■ ABOUT THIS TASK: In your copy of the data, include no pictures and alter nothing else.

—————

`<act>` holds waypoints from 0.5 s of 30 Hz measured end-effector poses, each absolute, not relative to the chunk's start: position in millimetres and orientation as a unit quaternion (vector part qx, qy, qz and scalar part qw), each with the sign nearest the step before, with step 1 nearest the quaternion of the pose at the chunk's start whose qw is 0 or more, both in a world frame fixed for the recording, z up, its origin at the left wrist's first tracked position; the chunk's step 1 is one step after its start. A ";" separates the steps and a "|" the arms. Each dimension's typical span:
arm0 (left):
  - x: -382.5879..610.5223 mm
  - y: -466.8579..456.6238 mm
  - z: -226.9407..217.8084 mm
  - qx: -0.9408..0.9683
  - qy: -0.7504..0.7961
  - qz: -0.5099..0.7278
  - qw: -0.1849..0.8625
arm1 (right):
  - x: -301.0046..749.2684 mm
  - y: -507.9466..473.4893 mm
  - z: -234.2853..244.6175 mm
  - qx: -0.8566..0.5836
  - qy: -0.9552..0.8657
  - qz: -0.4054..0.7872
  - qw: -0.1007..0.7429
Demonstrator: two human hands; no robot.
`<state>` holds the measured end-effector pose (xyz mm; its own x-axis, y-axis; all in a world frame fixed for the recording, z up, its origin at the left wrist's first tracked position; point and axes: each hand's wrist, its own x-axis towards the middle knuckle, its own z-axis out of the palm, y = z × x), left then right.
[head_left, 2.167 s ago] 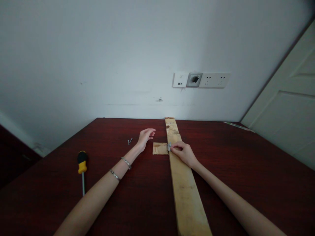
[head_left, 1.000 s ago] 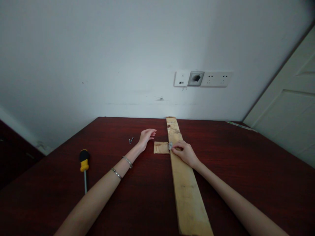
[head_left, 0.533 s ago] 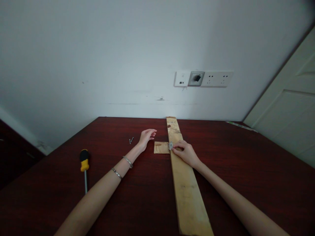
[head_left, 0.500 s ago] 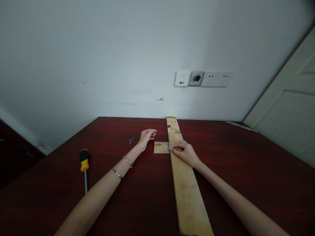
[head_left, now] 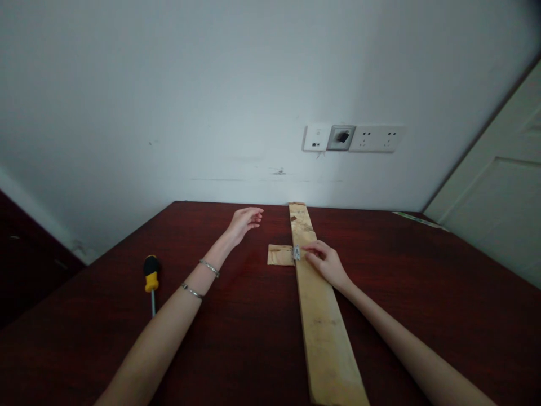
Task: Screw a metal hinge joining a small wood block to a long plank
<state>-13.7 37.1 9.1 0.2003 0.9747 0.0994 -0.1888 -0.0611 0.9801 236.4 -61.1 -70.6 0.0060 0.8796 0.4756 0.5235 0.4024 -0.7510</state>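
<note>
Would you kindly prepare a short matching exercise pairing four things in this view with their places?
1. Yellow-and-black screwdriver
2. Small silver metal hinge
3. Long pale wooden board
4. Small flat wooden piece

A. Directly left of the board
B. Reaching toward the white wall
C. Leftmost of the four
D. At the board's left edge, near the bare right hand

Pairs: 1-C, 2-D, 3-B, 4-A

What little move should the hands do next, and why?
Perhaps the right hand should gently steady the small metal piece: it sits on the long board, right beside the short wood piece, and that hand is closest.
</note>
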 end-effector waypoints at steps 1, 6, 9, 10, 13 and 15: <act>-22.7 37.6 20.8 0.536 0.367 0.501 0.572 | 236.1 -60.8 -71.5 -0.514 -0.679 0.183 0.491; -65.0 35.0 62.2 0.579 0.400 0.488 0.516 | 234.5 -60.3 -74.2 -0.509 -0.677 0.184 0.499; -81.0 34.9 65.1 0.627 0.492 0.414 0.440 | 233.6 -61.4 -72.7 -0.510 -0.676 0.184 0.499; -85.1 35.5 63.0 0.644 0.526 0.382 0.404 | 233.3 -61.9 -71.8 -0.511 -0.675 0.184 0.499; -96.4 38.3 50.9 0.701 0.590 0.273 0.292 | 232.5 -63.5 -69.2 -0.517 -0.673 0.184 0.496; -104.1 40.4 40.4 0.724 0.613 0.212 0.235 | 232.3 -64.4 -68.5 -0.519 -0.673 0.185 0.494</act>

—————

■ THE ANSWER:
`<act>` holds waypoints from 0.5 s of 30 Hz measured end-effector poses, each absolute, not relative to the chunk's start: position in millimetres and orientation as a unit quaternion (vector part qx, qy, qz and scalar part qw), each with the sign nearest the step before, with step 1 nearest the quaternion of the pose at the chunk's start whose qw is 0 or more, both in a world frame fixed for the recording, z up, its origin at the left wrist's first tracked position; the chunk's step 1 is one step after its start. A ";" separates the steps and a "|" the arms. Each dimension's typical span:
arm0 (left):
  - x: -382.5879..610.5223 mm
  - y: -466.8579..456.6238 mm
  - z: -226.9407..217.8084 mm
  - qx: -0.9408..0.9683
  - qy: -0.7504..0.7961
  - qz: -0.5099..0.7278
  - qw: -0.1849..0.8625
arm1 (right):
  - x: -301.0046..749.2684 mm
  - y: -507.9466..473.4893 mm
  - z: -234.2853..244.6175 mm
  - qx: -0.8566..0.5836
  - qy: -0.9552..0.8657
  - qz: -0.4054..0.7872
  - qw: -0.1007..0.7429
Demonstrator: two human hands; no robot.
`<state>` holds the measured end-effector pose (xyz mm; its own x-axis, y-axis; all in a world frame fixed for the recording, z up, its origin at the left wrist's first tracked position; point and axes: each hand's wrist, its own x-axis towards the middle knuckle, its own z-axis out of the palm, y = z × x), left then right.
[head_left, 2.167 s ago] 
[head_left, 1.000 s ago] 
[head_left, 0.533 s ago] 
[head_left, 0.500 s ago] 
[head_left, now] 
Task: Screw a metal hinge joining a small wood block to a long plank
<state>-13.7 37.1 9.1 0.2003 0.9747 0.0994 -0.1888 -0.0611 0.9801 236.4 -61.1 -70.6 0.0060 0.8796 0.4756 0.5235 0.4024 -0.7510</state>
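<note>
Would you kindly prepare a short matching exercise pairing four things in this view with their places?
1. Yellow-and-black screwdriver
2. Small silver metal hinge
3. Long pale wooden board
4. Small flat wooden piece

A. Directly left of the board
B. Reaching toward the white wall
C. Leftmost of the four
D. At the board's left edge, near the bare right hand

Pairs: 1-C, 2-D, 3-B, 4-A

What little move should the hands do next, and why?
Perhaps the right hand should gently steady the small metal piece: it sits on the long board, right beside the short wood piece, and that hand is closest.
</note>
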 end-effector waypoints at steps 1, 6, 9, 10, 13 and 15: <act>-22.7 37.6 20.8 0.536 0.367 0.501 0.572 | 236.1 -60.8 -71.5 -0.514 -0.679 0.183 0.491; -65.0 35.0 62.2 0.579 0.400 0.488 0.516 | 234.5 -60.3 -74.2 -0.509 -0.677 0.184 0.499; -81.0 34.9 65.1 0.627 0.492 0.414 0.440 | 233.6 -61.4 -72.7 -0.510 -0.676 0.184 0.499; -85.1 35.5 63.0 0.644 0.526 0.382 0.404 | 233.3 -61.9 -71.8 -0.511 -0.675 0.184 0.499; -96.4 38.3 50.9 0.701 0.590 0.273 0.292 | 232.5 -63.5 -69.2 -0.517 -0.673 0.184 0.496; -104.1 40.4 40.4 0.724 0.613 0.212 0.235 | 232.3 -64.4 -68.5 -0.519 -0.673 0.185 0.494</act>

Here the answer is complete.